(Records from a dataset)
□ □ □

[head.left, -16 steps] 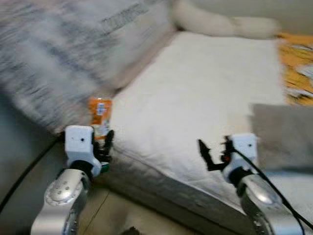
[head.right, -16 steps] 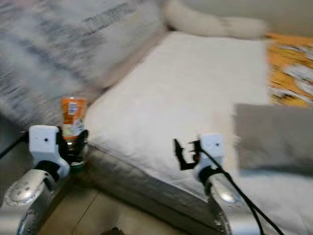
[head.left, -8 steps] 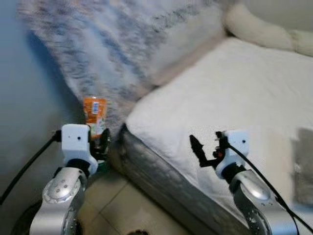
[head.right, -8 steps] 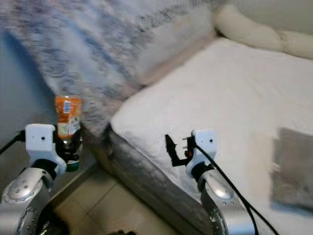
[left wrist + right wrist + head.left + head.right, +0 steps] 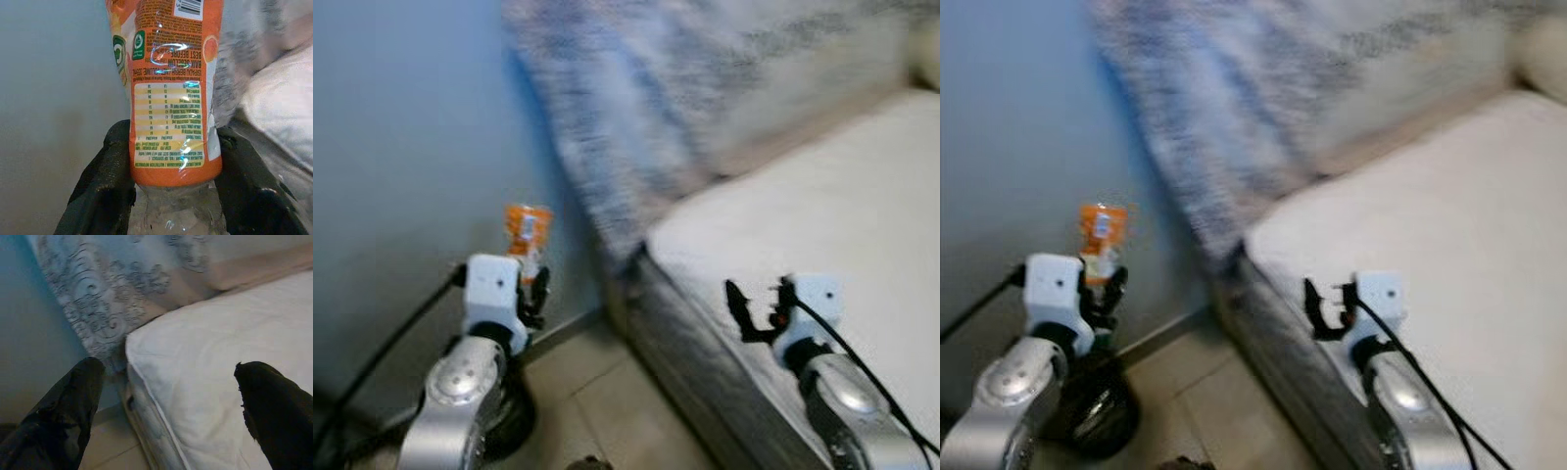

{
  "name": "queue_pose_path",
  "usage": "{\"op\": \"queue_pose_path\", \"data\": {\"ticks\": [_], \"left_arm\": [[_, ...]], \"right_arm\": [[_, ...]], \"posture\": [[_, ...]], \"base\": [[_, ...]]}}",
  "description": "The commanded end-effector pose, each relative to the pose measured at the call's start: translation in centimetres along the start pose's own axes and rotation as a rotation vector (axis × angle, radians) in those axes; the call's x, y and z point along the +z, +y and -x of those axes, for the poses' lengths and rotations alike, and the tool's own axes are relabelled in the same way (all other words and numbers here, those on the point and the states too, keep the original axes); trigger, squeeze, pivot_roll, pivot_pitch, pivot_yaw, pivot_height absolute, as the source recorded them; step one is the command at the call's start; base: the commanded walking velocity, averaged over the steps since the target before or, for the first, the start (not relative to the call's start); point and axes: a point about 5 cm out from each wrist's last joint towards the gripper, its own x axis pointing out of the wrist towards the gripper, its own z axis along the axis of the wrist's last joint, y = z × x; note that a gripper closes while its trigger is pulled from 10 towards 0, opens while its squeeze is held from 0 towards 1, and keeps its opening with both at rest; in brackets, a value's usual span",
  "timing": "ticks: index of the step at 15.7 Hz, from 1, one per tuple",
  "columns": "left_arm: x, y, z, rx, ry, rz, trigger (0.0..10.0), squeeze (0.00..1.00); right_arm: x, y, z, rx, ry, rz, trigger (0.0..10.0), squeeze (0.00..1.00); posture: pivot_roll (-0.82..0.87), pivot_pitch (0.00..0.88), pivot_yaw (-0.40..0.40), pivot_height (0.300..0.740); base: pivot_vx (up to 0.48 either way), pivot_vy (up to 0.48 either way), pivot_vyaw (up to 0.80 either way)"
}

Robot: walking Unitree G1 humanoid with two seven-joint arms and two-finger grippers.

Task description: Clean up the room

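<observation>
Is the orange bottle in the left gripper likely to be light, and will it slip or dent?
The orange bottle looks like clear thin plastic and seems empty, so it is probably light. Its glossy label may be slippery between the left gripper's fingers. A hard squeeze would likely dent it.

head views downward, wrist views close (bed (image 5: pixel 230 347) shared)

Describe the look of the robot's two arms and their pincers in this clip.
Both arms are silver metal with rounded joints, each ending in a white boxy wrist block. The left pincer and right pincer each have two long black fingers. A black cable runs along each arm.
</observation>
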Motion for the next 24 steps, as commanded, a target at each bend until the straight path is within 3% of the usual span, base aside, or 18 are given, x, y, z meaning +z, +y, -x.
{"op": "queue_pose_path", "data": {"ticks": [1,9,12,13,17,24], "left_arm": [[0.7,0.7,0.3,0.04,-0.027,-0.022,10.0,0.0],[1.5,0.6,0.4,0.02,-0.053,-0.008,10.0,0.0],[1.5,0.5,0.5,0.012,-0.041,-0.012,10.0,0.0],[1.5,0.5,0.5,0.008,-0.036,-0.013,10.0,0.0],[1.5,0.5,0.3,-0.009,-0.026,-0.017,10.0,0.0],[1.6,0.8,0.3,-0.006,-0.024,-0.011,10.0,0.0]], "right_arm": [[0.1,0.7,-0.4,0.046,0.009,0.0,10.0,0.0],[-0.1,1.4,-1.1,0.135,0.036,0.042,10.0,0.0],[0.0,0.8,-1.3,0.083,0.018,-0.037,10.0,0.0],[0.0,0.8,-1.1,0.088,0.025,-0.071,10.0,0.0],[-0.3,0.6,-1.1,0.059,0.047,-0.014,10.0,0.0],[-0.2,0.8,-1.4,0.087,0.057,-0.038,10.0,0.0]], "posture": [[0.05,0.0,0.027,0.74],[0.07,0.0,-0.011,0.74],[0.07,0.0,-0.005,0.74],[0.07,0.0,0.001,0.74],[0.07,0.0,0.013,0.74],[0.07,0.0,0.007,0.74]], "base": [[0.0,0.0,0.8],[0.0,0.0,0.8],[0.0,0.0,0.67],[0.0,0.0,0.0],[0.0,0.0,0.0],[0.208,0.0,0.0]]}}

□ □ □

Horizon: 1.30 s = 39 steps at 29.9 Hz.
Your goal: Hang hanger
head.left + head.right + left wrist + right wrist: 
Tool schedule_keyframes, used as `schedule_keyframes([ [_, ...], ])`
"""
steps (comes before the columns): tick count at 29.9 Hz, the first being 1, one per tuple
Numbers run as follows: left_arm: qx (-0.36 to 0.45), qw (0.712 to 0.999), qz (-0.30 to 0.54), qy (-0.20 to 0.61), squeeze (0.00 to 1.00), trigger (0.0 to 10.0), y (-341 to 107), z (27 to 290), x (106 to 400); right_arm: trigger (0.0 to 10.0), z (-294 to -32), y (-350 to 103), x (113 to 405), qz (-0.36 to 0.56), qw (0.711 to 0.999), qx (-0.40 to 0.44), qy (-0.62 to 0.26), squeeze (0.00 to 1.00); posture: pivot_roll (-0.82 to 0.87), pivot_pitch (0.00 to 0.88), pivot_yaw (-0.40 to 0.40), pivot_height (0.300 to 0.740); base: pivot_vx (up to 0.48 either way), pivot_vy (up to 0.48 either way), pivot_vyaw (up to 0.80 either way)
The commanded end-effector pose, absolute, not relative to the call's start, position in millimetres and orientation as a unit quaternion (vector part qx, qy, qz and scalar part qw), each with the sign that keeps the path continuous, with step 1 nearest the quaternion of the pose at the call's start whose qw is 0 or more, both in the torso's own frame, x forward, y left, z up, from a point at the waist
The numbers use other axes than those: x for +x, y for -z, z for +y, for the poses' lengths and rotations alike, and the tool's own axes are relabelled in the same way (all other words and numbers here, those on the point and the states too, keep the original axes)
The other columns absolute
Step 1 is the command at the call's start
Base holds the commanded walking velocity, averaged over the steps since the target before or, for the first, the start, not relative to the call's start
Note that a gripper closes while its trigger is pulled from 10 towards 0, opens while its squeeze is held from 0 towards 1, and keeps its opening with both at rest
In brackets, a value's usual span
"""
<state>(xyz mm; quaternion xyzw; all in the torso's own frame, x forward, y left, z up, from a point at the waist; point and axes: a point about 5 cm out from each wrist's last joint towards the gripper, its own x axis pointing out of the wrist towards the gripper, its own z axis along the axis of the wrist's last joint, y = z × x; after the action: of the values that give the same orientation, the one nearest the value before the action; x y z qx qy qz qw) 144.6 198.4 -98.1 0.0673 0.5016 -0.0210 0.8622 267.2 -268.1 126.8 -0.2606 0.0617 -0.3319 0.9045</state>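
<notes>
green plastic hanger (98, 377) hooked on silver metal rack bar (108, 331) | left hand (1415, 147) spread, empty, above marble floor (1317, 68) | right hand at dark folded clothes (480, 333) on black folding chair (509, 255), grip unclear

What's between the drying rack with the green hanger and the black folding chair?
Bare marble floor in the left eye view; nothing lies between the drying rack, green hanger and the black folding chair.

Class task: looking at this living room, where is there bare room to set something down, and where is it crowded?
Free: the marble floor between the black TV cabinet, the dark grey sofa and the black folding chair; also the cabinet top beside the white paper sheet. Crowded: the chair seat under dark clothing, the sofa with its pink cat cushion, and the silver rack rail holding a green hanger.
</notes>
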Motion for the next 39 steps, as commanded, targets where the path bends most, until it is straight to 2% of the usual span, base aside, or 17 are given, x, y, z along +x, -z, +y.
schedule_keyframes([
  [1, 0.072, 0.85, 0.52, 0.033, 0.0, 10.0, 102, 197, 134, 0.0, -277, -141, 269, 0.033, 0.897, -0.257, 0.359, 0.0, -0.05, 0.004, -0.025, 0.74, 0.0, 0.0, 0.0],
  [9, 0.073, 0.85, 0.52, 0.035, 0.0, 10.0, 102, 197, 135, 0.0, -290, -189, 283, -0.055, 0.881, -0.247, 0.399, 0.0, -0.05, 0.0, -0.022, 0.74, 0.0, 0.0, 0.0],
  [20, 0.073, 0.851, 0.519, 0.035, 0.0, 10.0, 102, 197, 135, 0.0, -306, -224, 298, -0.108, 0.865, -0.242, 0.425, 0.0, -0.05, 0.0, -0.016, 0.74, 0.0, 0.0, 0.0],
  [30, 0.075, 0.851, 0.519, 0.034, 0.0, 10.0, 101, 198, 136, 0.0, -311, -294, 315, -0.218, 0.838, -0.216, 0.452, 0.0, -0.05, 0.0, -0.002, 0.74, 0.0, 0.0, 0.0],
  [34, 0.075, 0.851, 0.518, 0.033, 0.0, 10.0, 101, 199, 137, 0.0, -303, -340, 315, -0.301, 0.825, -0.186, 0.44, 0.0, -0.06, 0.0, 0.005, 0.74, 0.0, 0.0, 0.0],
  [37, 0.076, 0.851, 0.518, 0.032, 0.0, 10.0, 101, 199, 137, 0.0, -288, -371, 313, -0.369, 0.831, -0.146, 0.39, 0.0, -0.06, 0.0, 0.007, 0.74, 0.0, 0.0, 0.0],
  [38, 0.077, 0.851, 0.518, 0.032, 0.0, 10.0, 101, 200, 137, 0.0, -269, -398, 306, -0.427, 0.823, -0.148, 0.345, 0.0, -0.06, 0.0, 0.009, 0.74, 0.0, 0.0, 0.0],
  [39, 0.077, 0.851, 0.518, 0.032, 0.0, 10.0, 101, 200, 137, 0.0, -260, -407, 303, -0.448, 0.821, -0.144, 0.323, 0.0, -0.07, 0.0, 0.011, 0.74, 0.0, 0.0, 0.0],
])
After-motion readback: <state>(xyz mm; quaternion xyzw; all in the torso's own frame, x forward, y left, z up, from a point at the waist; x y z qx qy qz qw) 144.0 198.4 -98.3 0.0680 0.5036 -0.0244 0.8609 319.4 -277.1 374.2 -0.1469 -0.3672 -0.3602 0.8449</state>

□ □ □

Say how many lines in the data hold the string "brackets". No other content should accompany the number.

2